■ Problem statement: Your answer should be the lines below from the one holding "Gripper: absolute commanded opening" through the one holding "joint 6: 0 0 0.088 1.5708", copied exactly and with nothing else.

----------------

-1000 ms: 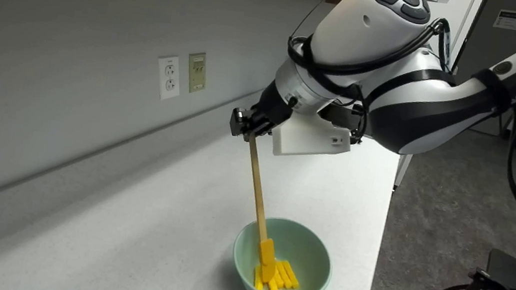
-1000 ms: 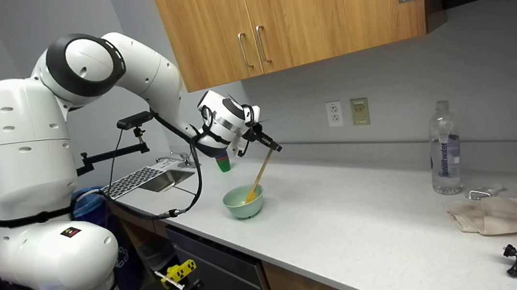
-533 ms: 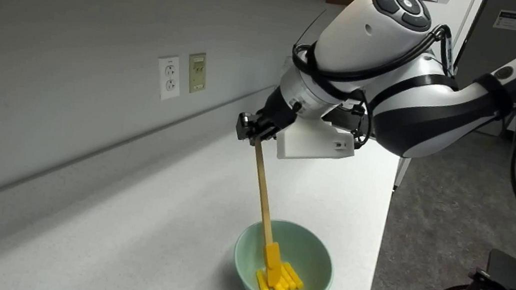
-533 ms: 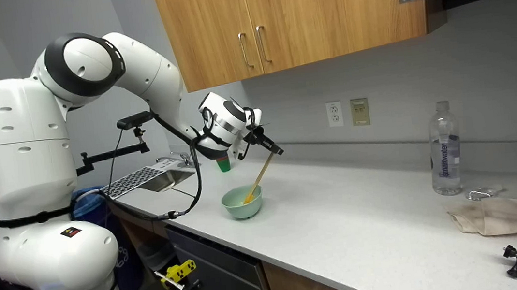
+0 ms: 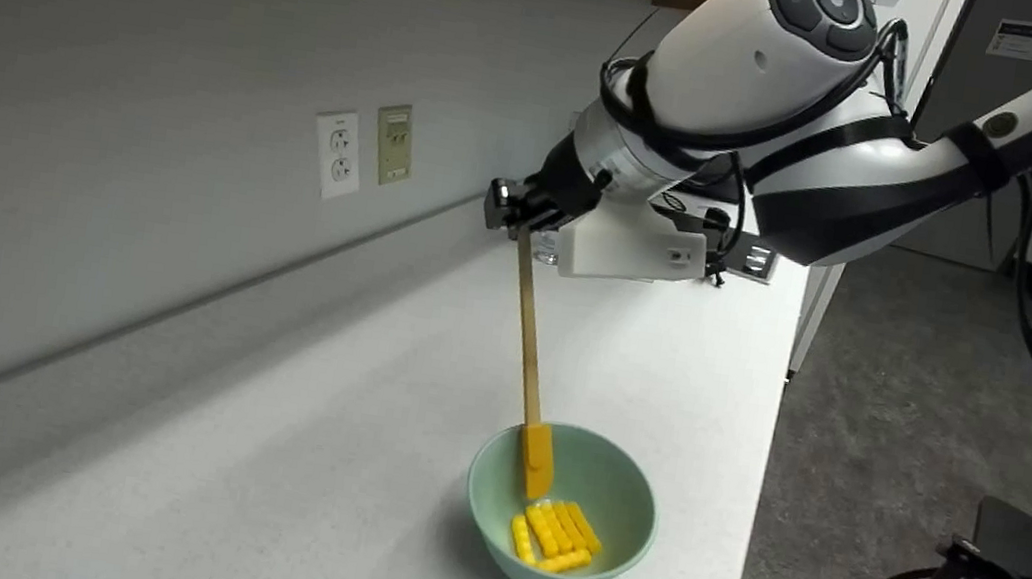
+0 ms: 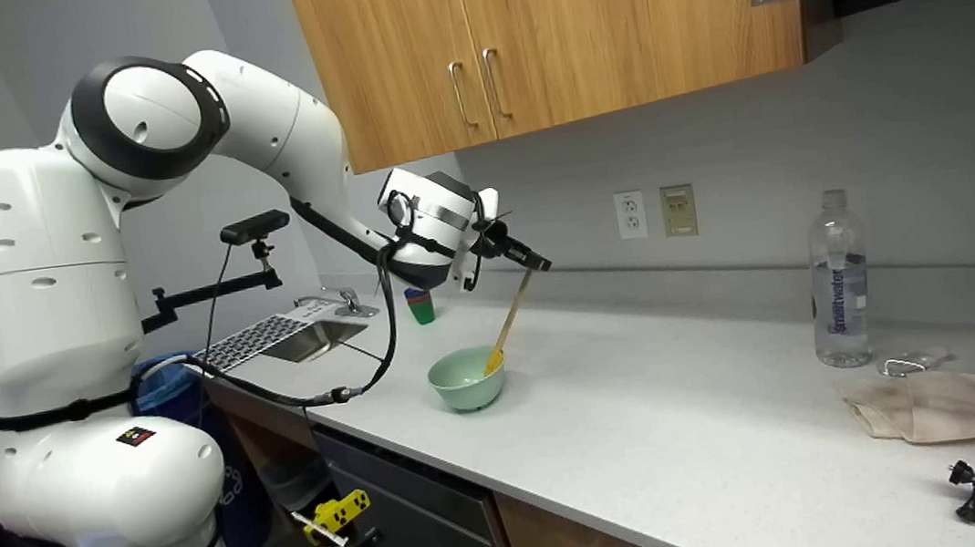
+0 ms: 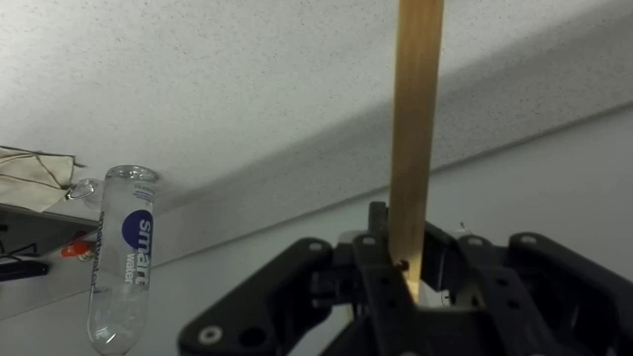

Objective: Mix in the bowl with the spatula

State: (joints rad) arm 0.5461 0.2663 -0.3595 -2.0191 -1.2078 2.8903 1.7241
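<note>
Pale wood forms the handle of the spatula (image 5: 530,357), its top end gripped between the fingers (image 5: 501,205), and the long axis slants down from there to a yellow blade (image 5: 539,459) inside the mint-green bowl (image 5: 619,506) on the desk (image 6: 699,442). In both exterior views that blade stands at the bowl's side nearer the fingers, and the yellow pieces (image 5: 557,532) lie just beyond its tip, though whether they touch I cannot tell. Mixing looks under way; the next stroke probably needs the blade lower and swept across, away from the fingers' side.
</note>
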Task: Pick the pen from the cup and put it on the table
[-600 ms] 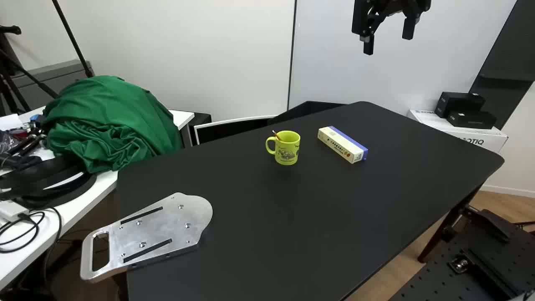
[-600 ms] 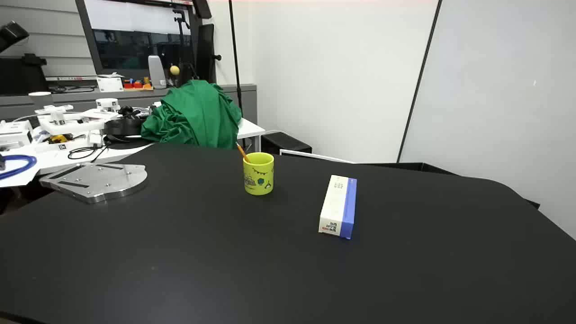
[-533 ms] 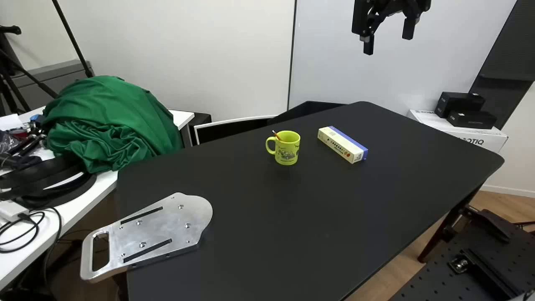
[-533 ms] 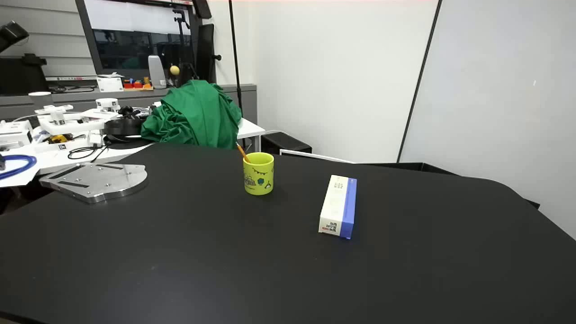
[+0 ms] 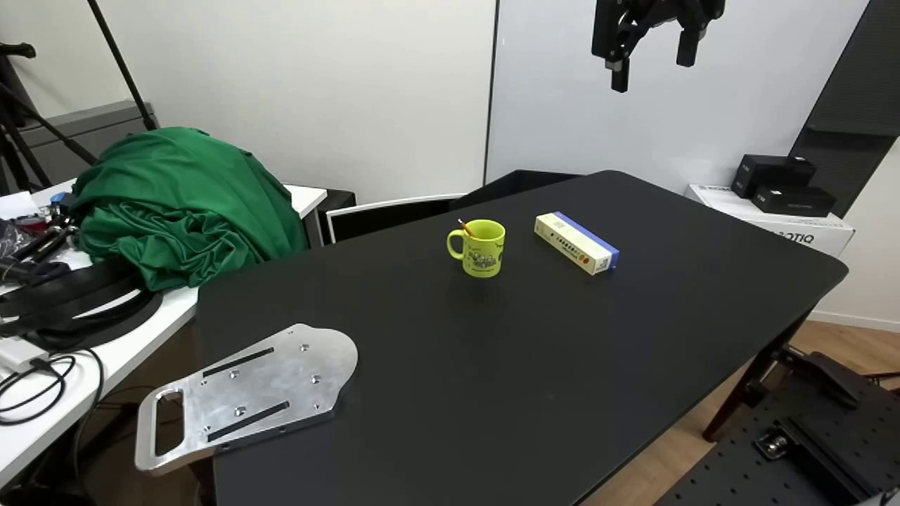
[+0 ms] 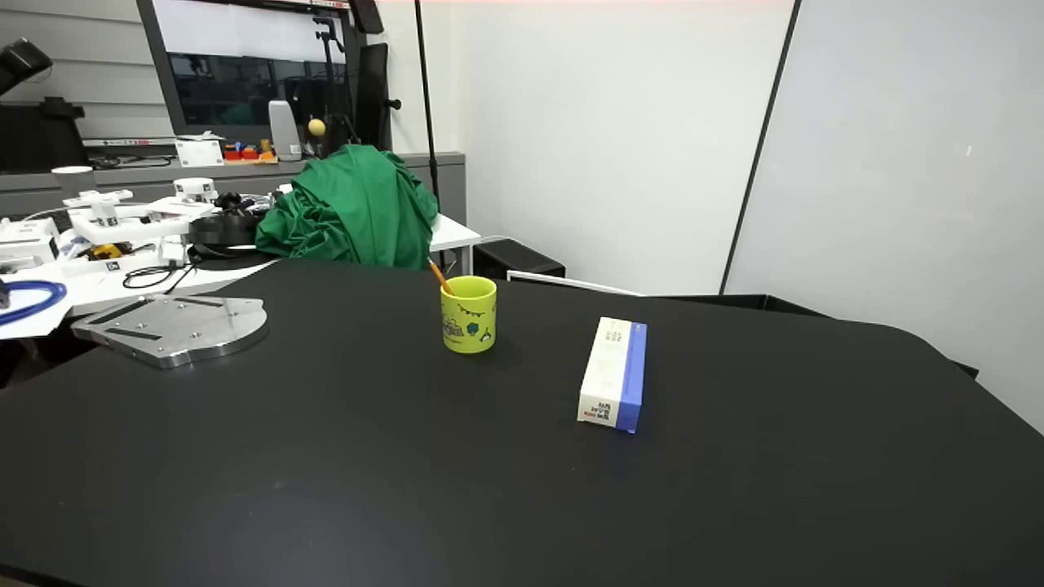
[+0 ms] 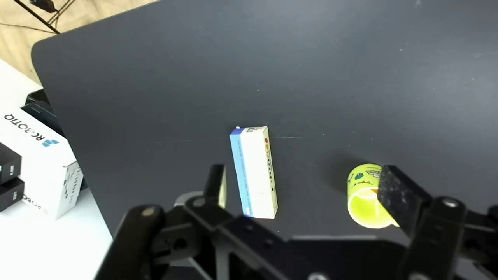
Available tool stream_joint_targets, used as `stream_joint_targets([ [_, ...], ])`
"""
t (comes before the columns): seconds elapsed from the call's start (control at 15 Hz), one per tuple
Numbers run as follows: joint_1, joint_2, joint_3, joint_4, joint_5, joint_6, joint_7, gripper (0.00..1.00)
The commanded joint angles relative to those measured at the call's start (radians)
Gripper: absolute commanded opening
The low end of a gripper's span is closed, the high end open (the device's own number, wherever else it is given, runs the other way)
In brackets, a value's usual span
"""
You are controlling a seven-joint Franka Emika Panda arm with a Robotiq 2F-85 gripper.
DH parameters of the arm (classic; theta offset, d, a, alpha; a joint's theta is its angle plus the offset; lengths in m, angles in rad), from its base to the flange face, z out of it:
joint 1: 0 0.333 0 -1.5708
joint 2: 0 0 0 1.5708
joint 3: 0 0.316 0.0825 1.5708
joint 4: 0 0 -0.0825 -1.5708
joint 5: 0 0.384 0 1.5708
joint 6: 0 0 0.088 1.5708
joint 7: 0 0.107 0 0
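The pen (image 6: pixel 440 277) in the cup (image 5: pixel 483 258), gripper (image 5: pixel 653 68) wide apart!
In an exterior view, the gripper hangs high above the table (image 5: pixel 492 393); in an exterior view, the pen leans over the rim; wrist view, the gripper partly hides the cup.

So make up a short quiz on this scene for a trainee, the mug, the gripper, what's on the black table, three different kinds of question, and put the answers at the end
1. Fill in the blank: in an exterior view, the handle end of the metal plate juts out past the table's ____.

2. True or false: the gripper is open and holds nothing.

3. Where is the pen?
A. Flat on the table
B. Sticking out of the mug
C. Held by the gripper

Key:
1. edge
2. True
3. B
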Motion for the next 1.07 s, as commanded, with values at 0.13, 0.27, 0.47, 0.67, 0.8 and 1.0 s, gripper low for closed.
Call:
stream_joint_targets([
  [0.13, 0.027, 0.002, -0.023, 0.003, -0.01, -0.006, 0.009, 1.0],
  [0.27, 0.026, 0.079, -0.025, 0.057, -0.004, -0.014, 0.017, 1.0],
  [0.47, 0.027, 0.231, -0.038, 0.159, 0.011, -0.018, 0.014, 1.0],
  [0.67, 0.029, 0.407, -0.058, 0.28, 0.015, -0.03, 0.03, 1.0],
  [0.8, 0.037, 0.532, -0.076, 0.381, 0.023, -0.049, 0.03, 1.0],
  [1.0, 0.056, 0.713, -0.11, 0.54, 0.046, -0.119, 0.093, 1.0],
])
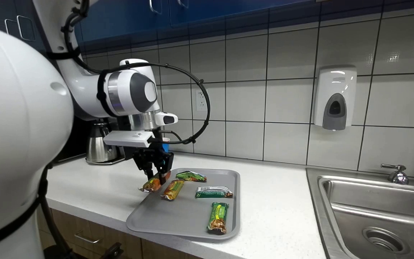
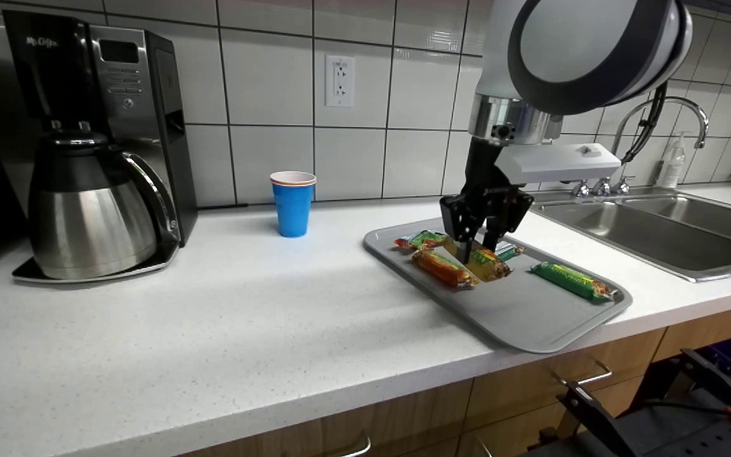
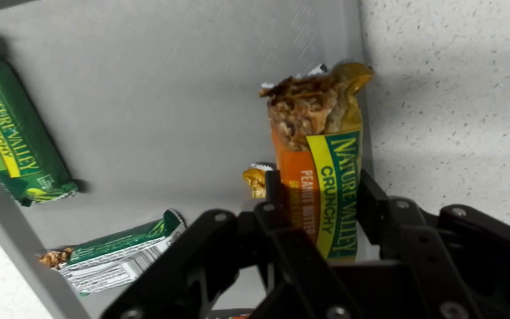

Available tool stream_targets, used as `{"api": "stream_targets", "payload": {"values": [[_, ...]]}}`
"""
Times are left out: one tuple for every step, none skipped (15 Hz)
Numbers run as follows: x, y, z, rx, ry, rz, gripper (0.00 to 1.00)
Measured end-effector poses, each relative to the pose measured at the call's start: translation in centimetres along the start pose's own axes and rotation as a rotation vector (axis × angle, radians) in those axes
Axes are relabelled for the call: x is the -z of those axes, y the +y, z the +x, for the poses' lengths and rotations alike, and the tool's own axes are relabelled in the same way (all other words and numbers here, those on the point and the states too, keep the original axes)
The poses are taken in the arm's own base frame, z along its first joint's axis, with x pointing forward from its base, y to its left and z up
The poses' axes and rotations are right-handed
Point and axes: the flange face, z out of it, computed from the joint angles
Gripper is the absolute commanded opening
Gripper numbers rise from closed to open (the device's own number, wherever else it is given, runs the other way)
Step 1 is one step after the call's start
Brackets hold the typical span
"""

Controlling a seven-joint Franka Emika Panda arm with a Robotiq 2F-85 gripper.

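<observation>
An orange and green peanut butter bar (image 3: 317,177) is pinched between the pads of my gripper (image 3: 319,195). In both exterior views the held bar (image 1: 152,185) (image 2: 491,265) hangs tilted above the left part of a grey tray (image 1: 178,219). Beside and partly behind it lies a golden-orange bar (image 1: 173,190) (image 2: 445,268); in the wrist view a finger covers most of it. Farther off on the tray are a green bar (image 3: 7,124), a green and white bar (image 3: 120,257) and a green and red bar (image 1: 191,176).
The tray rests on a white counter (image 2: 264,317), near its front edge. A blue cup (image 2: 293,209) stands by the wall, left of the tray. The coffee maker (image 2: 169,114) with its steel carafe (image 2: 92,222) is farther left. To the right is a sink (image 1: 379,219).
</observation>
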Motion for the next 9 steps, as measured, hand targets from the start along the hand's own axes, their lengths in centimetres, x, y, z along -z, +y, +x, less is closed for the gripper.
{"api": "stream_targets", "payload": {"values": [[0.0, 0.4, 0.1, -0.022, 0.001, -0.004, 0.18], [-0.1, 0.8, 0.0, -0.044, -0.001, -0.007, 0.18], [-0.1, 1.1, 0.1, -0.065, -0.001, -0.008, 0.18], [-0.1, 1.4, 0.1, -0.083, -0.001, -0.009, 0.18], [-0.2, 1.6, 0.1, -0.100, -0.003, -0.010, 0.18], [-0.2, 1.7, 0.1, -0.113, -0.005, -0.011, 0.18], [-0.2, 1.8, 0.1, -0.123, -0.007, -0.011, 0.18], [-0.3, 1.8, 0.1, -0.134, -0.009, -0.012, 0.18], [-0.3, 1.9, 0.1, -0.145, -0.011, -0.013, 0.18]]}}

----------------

■ Result of the exercise:
Gripper: absolute commanded opening
The low end of a gripper's span is closed, the high end open (the device's own number, wherever else it is given, runs the other way)
In brackets, a value's usual span
"""
You are controlling a seven-joint Franka Emika Panda arm with a Robotiq 2F-85 gripper.
DH parameters of the arm (classic; theta offset, d, a, alpha; a joint's theta is its angle plus the offset; lengths in m, angles in rad), from its base to the flange face, z out of it:
joint 1: 0 0.333 0 -1.5708
joint 2: 0 0 0 1.5708
joint 3: 0 0.316 0.0825 1.5708
joint 4: 0 0 -0.0825 -1.5708
joint 5: 0 0.384 0 1.5708
joint 6: 0 0 0.088 1.5708

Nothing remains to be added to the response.